Fortune 500 behemoth Alcoa transformed itself (and its stock price) with an obsessive focus on habits around worker safety.
- Habits may have a neurological basis. For example, pathological gamblers demonstrate different brain activity. It is, however, unclear if they’re born this way or if long-term exposure to gambling simply changes how their brains function.
- Change is easier when we believe and work together. One of the reasons that Alcoholics Anonymous is effective is that it inspires belief and it unites people together in pursuit of a common change. As Charles says:
“Belief is easier when it occurs within a community.” — Charles Duhigg
- Habits start when we’re young. The value in signing our children up for sports or piano lessons isn’t so much that they become a star athlete or musician; it’s simply helping them to cultivate their own sense of willpower and self-regulation.
- When possible, decide before temptation (or distraction) strikes. Because exercising willpower requires mental energy, we can try to script an important decisions ahead of time. I might decide before going out that I’m only going to have two beers or that I’ll get the salad instead fried wings; if I wait until I am distracted to make that decision, then I’m much less likely to make a healthy choice.

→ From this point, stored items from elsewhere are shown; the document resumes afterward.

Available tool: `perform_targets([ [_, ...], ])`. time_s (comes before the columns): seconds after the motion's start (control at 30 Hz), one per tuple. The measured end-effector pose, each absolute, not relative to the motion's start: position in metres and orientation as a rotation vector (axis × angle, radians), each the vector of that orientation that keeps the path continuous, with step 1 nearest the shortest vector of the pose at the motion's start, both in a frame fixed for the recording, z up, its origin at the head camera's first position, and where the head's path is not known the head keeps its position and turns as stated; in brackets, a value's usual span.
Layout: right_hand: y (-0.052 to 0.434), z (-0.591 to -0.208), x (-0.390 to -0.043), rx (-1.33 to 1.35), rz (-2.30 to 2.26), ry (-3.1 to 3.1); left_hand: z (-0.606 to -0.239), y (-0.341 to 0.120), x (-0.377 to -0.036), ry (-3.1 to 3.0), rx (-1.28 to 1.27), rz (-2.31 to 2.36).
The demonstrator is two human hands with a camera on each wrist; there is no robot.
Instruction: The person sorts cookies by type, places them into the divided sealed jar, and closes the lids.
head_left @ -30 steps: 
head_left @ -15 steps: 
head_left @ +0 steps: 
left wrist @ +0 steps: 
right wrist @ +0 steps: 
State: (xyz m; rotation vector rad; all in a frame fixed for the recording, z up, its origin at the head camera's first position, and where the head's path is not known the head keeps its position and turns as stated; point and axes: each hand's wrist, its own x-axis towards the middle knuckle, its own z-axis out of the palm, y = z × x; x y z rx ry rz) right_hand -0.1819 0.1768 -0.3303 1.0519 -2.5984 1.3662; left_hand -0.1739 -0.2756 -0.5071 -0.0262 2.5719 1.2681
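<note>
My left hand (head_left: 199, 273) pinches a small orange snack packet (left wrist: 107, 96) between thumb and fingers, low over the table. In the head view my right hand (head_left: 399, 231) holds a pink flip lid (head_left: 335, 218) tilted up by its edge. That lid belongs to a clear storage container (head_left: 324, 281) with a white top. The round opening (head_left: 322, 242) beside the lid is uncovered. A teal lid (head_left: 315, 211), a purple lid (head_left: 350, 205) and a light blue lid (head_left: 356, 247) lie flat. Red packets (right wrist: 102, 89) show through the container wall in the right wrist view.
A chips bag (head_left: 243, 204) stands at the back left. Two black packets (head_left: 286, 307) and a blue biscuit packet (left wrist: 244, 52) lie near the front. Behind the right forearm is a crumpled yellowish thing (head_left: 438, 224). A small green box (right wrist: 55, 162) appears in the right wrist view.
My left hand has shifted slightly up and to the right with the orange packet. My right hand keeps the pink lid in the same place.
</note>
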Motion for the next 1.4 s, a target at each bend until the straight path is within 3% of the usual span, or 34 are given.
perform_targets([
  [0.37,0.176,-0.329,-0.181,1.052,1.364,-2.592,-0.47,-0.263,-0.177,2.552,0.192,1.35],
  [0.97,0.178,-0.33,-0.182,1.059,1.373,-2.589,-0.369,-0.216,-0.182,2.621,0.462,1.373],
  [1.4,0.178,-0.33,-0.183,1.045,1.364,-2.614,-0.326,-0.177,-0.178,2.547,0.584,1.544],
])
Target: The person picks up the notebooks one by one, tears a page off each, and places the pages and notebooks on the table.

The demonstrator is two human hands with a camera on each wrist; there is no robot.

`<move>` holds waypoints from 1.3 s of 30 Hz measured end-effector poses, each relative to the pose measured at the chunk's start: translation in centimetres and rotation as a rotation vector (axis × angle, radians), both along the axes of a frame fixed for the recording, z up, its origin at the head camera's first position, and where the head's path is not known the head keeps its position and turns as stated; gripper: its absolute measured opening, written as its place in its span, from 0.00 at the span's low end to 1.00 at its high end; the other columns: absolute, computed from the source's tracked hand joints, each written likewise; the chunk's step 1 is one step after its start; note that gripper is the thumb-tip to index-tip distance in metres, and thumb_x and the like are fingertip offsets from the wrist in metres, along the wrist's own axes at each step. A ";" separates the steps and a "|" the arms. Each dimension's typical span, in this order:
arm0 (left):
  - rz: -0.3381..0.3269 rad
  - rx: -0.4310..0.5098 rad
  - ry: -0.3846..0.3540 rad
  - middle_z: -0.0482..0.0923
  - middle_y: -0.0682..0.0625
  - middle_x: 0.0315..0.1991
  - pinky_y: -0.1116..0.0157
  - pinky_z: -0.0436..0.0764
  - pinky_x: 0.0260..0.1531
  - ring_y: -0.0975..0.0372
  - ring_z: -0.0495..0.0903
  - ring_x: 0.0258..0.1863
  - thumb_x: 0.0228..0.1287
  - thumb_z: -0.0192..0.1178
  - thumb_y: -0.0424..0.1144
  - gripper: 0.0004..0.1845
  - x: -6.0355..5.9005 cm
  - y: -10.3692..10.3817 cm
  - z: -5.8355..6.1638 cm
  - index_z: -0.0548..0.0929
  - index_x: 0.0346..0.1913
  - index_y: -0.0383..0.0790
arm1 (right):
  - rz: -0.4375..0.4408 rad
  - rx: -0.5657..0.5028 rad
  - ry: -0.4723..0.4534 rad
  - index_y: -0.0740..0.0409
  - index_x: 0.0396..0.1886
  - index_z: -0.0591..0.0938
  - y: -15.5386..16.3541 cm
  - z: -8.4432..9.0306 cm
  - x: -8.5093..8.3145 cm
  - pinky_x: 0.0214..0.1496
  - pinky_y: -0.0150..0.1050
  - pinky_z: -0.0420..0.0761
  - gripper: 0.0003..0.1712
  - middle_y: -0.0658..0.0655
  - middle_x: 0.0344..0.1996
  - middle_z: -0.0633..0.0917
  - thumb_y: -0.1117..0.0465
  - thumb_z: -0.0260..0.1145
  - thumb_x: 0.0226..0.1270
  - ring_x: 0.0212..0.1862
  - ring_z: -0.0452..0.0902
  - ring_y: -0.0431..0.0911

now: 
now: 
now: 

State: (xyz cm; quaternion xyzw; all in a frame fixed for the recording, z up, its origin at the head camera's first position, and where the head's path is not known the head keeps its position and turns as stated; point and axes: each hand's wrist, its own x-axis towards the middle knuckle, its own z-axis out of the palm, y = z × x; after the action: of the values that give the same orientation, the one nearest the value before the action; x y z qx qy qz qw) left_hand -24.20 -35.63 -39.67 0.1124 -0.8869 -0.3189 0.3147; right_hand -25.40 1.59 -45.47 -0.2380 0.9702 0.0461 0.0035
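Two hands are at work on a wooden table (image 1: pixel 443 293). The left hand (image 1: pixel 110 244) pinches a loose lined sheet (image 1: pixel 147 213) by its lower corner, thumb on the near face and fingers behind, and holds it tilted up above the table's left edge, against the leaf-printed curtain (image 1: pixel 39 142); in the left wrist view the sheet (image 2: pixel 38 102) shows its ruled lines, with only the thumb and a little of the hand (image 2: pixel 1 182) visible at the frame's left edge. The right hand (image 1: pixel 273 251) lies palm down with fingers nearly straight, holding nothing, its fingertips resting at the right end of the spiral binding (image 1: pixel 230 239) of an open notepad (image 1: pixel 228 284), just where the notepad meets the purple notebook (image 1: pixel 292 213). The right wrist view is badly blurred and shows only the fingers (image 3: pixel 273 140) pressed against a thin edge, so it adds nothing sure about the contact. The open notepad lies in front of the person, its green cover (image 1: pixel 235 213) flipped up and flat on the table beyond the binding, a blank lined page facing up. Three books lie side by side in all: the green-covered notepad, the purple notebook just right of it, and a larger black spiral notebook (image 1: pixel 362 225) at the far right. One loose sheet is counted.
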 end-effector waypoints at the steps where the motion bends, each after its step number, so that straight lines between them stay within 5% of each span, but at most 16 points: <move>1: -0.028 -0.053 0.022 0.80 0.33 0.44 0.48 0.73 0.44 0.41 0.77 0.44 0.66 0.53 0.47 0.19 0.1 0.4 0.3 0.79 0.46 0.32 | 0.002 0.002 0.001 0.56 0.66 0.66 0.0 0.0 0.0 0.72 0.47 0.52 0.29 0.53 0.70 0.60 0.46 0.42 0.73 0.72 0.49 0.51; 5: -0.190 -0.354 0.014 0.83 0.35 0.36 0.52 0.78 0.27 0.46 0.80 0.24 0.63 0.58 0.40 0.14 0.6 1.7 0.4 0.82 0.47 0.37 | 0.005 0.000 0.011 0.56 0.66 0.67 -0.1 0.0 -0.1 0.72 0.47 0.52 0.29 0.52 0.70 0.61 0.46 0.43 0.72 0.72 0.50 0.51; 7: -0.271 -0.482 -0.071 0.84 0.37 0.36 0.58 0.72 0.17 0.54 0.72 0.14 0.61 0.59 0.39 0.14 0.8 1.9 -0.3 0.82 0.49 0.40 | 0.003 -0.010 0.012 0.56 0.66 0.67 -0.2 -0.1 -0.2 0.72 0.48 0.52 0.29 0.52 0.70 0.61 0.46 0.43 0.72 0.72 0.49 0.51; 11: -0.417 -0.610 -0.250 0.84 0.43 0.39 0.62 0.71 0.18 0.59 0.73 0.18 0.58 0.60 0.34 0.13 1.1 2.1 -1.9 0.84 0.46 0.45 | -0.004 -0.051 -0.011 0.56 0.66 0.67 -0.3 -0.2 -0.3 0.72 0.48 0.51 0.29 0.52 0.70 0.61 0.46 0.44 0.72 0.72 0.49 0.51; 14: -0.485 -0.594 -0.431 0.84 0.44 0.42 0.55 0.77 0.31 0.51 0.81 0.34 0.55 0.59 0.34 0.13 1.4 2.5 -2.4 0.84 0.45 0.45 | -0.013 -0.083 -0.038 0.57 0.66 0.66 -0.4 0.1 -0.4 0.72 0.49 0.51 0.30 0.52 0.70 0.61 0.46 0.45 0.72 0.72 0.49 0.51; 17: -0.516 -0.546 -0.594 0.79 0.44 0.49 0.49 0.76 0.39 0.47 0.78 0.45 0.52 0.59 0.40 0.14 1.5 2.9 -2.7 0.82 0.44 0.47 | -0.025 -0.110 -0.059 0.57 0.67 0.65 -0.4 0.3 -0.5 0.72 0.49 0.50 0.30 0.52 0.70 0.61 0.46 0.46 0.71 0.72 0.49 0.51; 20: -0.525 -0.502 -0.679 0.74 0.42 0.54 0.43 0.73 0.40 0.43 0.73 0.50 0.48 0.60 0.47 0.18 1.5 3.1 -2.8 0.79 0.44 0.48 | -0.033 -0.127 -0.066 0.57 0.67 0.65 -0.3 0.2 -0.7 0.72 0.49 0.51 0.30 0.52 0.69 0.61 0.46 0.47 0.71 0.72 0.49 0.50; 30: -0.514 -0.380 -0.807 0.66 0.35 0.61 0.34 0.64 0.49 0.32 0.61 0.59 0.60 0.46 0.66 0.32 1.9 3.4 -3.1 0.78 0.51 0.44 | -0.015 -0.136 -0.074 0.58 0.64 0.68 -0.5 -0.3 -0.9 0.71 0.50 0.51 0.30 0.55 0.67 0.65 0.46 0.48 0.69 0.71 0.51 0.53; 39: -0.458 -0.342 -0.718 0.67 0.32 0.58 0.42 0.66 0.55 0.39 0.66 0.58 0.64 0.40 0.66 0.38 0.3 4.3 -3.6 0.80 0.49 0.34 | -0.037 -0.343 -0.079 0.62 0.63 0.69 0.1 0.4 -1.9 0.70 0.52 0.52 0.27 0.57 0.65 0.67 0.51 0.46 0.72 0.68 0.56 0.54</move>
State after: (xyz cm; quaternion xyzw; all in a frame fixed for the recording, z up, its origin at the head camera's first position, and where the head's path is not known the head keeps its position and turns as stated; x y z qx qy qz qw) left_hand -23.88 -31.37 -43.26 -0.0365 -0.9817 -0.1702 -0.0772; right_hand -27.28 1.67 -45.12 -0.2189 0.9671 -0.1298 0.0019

- There is no single formula for habit change.
“It’s not that formulas don’t exist. The problem is that there isn’t one formula for changing habits. There are thousands. Individuals and habits are all different, and so the specifics of diagnosing and changing the patterns in our lives differ from person to person and behavior to behavior. Giving up cigarettes is different from curbing overeating, which is different from changing how you communicate with your spouse, which is different from how you prioritize tasks at work. What’s more, each person’s habits are driven by different cravings. … Some habits yield easily to analysis and influence. Others are more complex and obstinate, and require prolonged study. And for others, change is a process that never fully concludes.” — Charles Duhigg
Often, change comes slowly, despite good intentions. Habits are key to the long-term success of any effort, yet they’re not well understood. I really enjoyed The Power of Habit and hope that you will too.